Class SpellChecker

java.lang.Object
org.apache.lucene.search.spell.SpellChecker
All Implemented Interfaces:
Closeable, AutoCloseable

public class SpellChecker extends Object implements Closeable
Spell Checker class (Main class).
(initially inspired by the David Spencer code).

Example Usage:

  SpellChecker spellchecker = new SpellChecker(spellIndexDirectory);
  // To index a field of a user index:
  spellchecker.indexDictionary(new LuceneDictionary(my_lucene_reader, a_field));
  // To index a file containing words:
  spellchecker.indexDictionary(new PlainTextDictionary(new File("myfile.txt")));
  String[] suggestions = spellchecker.suggestSimilar("misspelt", 5);
 
  • Field Details

    • DEFAULT_ACCURACY

      public static final float DEFAULT_ACCURACY
      The default minimum score to use, if not specified by calling setAccuracy(float) .
      See Also:
    • F_WORD

      public static final String F_WORD
      Field name for each word in the ngram index.
      See Also:
    • spellIndex

      Directory spellIndex
      the spell index
    • bStart

      private float bStart
      Boost value for start and end grams
    • bEnd

      private float bEnd
    • searcher

      private IndexSearcher searcher
    • searcherLock

      private final Object searcherLock
    • modifyCurrentIndexLock

      private final Object modifyCurrentIndexLock
    • closed

      private volatile boolean closed
    • accuracy

      private float accuracy
    • sd

      private StringDistance sd
    • comparator

      private Comparator<SuggestWord> comparator
  • Constructor Details

    • SpellChecker

      public SpellChecker(Directory spellIndex, StringDistance sd) throws IOException
      Use the given directory as a spell checker index. The directory is created if it doesn't exist yet.
      Parameters:
      spellIndex - the spell index directory
      sd - the StringDistance measurement to use
      Throws:
      IOException - if Spellchecker can not open the directory
    • SpellChecker

      public SpellChecker(Directory spellIndex) throws IOException
      Use the given directory as a spell checker index with a LevenshteinDistance as the default StringDistance.
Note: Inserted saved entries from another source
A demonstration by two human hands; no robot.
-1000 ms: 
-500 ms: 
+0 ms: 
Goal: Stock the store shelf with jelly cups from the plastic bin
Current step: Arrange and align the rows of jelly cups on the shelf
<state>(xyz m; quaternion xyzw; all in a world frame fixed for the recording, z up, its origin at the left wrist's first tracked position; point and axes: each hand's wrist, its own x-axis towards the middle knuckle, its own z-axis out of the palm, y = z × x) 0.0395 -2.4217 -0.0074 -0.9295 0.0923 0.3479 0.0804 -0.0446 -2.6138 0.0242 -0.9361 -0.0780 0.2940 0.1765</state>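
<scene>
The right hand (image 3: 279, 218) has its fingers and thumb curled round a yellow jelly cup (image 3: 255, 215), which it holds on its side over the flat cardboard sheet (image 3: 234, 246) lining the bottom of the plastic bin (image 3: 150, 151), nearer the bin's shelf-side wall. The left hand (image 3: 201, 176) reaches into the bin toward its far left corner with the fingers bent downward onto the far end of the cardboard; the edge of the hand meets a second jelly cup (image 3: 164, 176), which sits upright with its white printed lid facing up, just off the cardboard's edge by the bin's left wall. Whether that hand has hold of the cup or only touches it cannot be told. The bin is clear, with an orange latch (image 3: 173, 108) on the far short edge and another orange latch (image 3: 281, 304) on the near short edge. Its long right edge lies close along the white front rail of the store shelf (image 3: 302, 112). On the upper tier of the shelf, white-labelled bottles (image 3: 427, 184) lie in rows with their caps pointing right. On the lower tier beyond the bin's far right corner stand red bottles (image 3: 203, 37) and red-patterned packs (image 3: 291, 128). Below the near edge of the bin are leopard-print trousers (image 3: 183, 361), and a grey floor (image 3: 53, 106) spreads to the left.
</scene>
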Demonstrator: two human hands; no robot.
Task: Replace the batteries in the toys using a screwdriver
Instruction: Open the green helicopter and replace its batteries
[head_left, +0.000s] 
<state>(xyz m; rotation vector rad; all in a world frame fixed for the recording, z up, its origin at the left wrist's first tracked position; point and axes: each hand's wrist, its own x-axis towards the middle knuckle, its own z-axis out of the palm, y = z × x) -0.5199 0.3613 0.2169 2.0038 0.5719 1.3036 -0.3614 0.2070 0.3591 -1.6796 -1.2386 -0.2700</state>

The directory is created if it doesn't exist yet.
      Parameters:
      spellIndex - the spell index directory
      Throws:
      IOException - if spellchecker can not open the directory
    • SpellChecker

      public SpellChecker(Directory spellIndex, StringDistance sd, Comparator<SuggestWord> comparator) throws IOException
      Use the given directory as a spell checker index with the given StringDistance measure and the given Comparator for sorting the results.
      Parameters:
      spellIndex - The spelling index
      sd - The distance
      comparator - The comparator
      Throws:
      IOException - if there is a problem opening the index
  • Method Details

    • setSpellIndex

      public void setSpellIndex(Directory spellIndexDir) throws IOException
      Use a different index as the spell checker index or re-open the existing index if spellIndex is the same value as given in the constructor.
      Parameters:
      spellIndexDir - the spell directory to use
      Throws:
      AlreadyClosedException - if the Spellchecker is already closed
      IOException - if spellchecker can not open the directory
    • setComparator

      public void setComparator(Comparator<SuggestWord> comparator)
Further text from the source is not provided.